Have you been testing for sulfites? You can lose S02 fast in a vessel like this! Not sure what the problem could be as this is usually caused buy a stressed fermentation and since fermentation has long been done this pretty much eliminates this. Id say your probably very low on sulfites and may just be in the beginning of having a worse problem on your hands if you dont nip this in the bud right now. Id say sulfite it good and splash rack it a few times and if this doesnt cure it you may have to use some copper on it like stirring the wine with a copper pipe. I would stay clear of copper sulfate which is sold on wine making stores for this but it is a poison in the wrong amount.


----------



## vacuumpumpman (Dec 16, 2011)

Wade 
I purshased a 3/8 copper tube and used it for my racking cane and that also helps. The contact is minimual but it appears to work for situations like this

thanks steve


----------



## robie (Dec 16, 2011)

I agree with Wade. This is very late to have an H2S problem. Is the smell of rotten eggs, or just a rotting smell? I wonder if what you are smelling is something else besides H2S.

To test for H2S, smell your wine and remember the intensity. Put half glass of the wine in a cup with two or three clean, shinny pennies. Stir the wine for about three minutes. Smell the wine again. If it is H2S, the copper will have neutralized some of the H2S and reduced the smell enough for you to tell.

If the test indicates H2S, if you want to use copper, at most any super market you can purchase a copper mesh that is used for scrubbing pots and pans.
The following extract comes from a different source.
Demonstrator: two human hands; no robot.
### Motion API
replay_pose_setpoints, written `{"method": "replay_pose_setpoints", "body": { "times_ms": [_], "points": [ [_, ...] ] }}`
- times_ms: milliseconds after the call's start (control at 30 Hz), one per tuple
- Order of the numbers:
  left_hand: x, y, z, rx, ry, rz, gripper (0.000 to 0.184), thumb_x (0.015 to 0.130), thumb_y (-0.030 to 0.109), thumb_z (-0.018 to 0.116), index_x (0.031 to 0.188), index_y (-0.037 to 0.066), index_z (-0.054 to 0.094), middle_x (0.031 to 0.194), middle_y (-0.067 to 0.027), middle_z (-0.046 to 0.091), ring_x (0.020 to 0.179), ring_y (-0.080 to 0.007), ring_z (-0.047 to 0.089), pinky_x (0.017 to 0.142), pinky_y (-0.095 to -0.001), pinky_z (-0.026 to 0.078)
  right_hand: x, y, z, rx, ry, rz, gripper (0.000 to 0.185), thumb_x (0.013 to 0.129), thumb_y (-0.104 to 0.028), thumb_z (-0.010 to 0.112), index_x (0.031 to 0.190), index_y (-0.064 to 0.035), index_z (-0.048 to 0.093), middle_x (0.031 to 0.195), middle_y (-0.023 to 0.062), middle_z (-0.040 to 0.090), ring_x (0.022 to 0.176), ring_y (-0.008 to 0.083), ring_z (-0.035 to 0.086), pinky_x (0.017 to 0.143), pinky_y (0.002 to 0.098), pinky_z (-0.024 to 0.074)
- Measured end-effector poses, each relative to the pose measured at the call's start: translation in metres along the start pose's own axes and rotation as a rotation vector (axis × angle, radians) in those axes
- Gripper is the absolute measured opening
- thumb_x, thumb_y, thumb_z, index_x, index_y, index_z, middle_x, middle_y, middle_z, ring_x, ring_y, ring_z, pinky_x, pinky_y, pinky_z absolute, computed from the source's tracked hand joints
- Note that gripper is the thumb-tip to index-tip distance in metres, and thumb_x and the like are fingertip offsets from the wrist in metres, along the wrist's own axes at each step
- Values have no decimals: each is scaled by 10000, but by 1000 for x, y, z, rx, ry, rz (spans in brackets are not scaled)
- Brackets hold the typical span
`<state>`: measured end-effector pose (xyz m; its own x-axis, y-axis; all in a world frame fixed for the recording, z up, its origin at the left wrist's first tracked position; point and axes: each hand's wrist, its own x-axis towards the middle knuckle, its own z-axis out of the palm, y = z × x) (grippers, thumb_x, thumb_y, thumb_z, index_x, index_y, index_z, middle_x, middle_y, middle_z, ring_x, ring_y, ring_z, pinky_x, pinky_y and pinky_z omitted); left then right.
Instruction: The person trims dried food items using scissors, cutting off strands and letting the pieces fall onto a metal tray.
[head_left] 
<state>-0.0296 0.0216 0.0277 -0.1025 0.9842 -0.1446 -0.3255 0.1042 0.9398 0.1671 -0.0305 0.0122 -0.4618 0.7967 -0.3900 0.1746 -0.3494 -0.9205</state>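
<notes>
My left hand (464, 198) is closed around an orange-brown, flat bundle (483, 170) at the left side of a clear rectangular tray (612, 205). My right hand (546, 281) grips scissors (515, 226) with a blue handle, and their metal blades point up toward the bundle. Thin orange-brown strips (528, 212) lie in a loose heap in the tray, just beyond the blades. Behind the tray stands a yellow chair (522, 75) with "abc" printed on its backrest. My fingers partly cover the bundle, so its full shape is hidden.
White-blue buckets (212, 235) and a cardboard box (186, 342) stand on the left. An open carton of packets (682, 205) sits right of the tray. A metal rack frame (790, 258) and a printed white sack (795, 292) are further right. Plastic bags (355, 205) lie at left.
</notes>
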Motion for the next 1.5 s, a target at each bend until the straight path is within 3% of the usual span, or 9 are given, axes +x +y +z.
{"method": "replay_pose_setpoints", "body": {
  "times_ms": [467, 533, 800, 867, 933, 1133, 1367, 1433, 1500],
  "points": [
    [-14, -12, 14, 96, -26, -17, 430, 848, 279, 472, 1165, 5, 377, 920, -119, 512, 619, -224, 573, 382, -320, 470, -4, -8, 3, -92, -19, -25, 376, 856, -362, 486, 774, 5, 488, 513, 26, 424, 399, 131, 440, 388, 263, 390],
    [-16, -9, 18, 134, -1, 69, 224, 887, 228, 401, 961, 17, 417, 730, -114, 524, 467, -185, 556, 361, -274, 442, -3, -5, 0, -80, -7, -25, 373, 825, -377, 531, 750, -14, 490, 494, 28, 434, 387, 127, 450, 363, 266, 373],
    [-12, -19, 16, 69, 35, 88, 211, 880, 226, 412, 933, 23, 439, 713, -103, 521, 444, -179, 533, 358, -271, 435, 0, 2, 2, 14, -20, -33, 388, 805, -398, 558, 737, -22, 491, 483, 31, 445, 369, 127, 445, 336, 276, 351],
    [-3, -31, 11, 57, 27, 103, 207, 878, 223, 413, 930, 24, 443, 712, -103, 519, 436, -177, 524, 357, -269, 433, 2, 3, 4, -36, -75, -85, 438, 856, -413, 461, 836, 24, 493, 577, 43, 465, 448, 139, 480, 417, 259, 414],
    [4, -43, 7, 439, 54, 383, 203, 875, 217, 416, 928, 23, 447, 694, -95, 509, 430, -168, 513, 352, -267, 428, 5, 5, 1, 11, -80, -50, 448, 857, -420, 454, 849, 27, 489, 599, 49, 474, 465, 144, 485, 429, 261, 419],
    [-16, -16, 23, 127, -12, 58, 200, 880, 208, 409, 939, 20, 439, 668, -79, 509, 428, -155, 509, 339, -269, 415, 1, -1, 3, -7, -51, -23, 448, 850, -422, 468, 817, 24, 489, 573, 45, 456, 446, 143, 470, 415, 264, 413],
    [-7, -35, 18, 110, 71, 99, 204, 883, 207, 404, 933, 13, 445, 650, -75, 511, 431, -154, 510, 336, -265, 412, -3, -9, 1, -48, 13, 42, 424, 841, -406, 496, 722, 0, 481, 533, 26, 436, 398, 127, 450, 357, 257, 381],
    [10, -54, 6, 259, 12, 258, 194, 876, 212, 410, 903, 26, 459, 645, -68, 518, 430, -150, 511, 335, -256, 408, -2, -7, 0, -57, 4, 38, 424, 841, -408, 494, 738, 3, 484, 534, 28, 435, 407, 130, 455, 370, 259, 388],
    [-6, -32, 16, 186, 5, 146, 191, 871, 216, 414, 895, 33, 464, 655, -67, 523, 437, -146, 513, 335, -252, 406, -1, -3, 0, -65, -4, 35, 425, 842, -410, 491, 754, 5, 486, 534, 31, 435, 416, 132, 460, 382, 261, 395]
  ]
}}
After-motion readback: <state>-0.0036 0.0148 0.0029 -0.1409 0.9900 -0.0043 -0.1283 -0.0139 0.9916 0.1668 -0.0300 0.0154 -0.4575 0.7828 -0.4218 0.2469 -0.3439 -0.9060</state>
You can sanitize it well; tie it to the end of a wine stirring spoon and stir your barrel for about 5 minutes. Then just put it in the barrel with a string tied to it to retrieve it. Leave it in for a month or so. It won't hurt you or your wine.

Next time you rack, splash rack it. You may have to repeat all this a few times.

MoreWine sells an additive - Reduless, that will eliminate H2S without all the copper and potential damage to your wine. Always leave the copper sulfate for the professionals to use; it is dangerous.


----------